A Caverna de Clarissa: A Literatura de Virginia Woolf como Epifania e Subversão



Ao escrever Mrs Dalloway — romance que hoje se tornou seu cartão de visitas para professores universitários que fingem ter lido alguma coisa além de resumos —, Virginia Woolf travou uma luta que não era apenas estética, mas existencial. Durante anos, hesitou, caiu em dúvidas lancinantes, quase jogou tudo fora. Pensava até em abandonar a literatura. Isso, num tempo em que escrever ainda era um ato de risco espiritual, e não um produto de oficina literária em grupo de Telegram.

A história de Mrs Dalloway começa muito antes da publicação: a personagem Clarissa Dalloway já dava sinais de vida em The Voyage Out, seu romance de estreia. Mais de uma década depois, ela ressurge como protagonista num conto — uma semente que germinaria no solo torturado da mente de Woolf. E como toda verdadeira criação, essa obra só foi possível quando a autora descobriu um método: o das cavernas. Um nome singelo para o que é, de fato, a tentativa de escavar o real, de iluminar o presente com as sombras do passado.

Woolf anota em seu diário — esse gênero que, diferentemente do que pensam certos leitores de autoajuda acadêmica, não é confissão de sentimentalismo, mas campo de batalha filosófico — a descoberta que a salva do abismo: escavar cavernas atrás dos personagens. A revelação do passado não como explicação causal, mas como presença espectral, que emerge quando menos se espera. Isso é um insight que escapa à imbecilidade dos que acham que literatura se faz com técnica de oficina. Não. Literatura, como dizia Dostoievski, é a encarnação do espírito no verbo.

Esse detalhe técnico, aparentemente insignificante, é o que transforma Mrs Dalloway em mais que um romance: ele se torna uma máquina do tempo, ou melhor, um sismógrafo do espírito. Um só dia, um só passeio para comprar flores, e de repente estamos mergulhados numa temporalidade dilatada, que envolve não só as memórias dos personagens, mas o trauma nacional da Inglaterra pós-guerra, a sombra da gripe espanhola, e uma angústia que não tem data.

Woolf, com isso, faz algo que a mediocridade contemporânea só sonha em imitar: mostra que o detalhe é o absoluto. Que a experiência trivial — o toque de um perfume, o som de um violino, o gesto de comprar flores — carrega em si a metafísica. Que o momento é uma revelação. Isso, claro, exige do leitor algo que já não se encontra com facilidade: presença de espírito, atenção, silêncio.
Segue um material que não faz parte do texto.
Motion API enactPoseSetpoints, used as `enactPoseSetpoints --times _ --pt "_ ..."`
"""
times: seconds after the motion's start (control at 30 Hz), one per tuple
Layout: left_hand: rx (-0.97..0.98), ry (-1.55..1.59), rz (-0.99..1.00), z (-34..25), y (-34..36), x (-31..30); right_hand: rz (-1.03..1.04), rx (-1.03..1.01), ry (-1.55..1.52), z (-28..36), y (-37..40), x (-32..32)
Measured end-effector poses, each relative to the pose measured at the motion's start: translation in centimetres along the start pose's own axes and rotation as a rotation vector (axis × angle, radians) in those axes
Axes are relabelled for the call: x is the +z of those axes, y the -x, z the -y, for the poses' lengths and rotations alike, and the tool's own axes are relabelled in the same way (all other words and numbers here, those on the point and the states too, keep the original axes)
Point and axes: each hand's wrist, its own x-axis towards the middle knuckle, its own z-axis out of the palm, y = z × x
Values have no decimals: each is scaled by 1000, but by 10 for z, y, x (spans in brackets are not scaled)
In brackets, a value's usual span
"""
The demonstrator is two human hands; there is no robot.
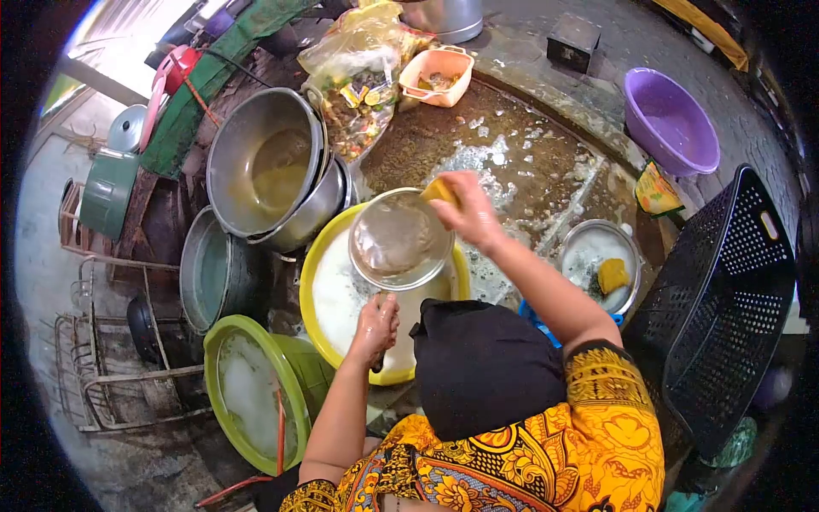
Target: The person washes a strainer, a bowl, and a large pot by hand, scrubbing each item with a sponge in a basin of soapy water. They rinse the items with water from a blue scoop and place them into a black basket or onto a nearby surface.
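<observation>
Pan [399, 239], gripped by left hand [375, 328]: metal, dull grey, wet sheen. Sponge [439, 189], in right hand [467, 213]: yellow foam, matt. Basin [304, 297] under the grips: yellow plastic, glossy. Pots [235, 145] left of the grips: brushed metal, scuffed. Basket [725, 290] to the right: black plastic, perforated, matt.
</observation>
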Motion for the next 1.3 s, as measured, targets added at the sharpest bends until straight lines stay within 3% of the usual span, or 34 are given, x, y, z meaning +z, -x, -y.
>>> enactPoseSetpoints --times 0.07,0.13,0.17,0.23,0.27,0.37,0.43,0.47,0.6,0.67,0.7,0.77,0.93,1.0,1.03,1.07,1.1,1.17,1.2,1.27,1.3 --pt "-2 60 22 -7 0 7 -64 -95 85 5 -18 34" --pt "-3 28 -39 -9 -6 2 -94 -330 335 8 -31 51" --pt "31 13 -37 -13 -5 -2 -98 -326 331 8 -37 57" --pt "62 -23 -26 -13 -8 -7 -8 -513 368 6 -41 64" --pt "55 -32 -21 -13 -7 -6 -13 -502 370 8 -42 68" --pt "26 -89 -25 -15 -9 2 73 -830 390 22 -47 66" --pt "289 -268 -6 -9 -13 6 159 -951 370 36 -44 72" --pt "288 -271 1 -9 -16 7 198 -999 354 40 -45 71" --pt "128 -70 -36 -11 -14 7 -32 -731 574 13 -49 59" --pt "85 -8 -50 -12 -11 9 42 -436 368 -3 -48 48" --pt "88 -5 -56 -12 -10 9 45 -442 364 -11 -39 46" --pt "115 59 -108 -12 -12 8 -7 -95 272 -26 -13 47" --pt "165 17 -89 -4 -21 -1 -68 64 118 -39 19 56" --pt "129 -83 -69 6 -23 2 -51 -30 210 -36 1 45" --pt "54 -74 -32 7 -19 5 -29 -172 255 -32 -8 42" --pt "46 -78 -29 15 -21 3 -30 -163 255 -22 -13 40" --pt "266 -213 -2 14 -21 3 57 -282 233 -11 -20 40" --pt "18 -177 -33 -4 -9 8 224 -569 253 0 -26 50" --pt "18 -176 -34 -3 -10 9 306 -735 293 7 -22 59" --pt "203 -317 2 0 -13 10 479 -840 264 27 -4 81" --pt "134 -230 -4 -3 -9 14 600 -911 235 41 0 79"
E é aqui que sua obra adquire, contra todas as expectativas, uma atualidade brutal. Porque, se há um século Clarissa Dalloway passeava entre sombras e revelações, hoje fazemos o mesmo, ainda que anestesiados pelo ruído digital. A técnica das cavernas é, no fundo, um antídoto contra a linearidade banal da vida moderna. Não se trata de nostalgia, mas de profundidade.

O mais extraordinário, porém, é que Woolf, ao fazer isso, escreve com o corpo, com a alma, com aquilo que Pascal chamava de “a razão do coração”. O trecho em que Clarissa recorda seu desejo por Sally Seton — que muitos leitores sonolentos deixam passar como se fosse mais uma florzinha no jardim — é, na verdade, uma epifania erótica digna de Platão. Ali está o desejo, o orgasmo, a iluminação, não como pornografia barata, mas como verdade metafísica. Uma revelação que se dá e logo se retira, como tudo o que é verdadeiro.

Ao traduzir Mrs Dalloway, a autora desse testemunho contemporâneo não está apenas trocando palavras de um idioma para outro. Está refazendo o trajeto iniciático de Woolf. Entre bolos de maçã e reuniões de escola, entre pandemias e visitas a doentes, ela reconstrói, palavra por palavra, o túnel secreto que conecta Clarissa, Septimus, Virginia, e ela mesma. Uma cadeia de almas que atravessa o tempo. Isso é literatura. Isso é o que permanece quando todo o resto — teses, congressos, resenhas de jornal — vira pó.

Mrs Dalloway sobrevive não porque seja “importante” no cânone feminista, ou porque modernistas o endeusaram em seus seminários tediosos, mas porque sua autora teve a ousadia de transformar fragilidade em forma. De encontrar, na linguagem, um refúgio e uma lança. E quem não entende isso pode continuar lendo seus manuais e premiando seus panfletos. A literatura, porém, estará em outro lugar. Num túnel. Num momento. Numa caverna.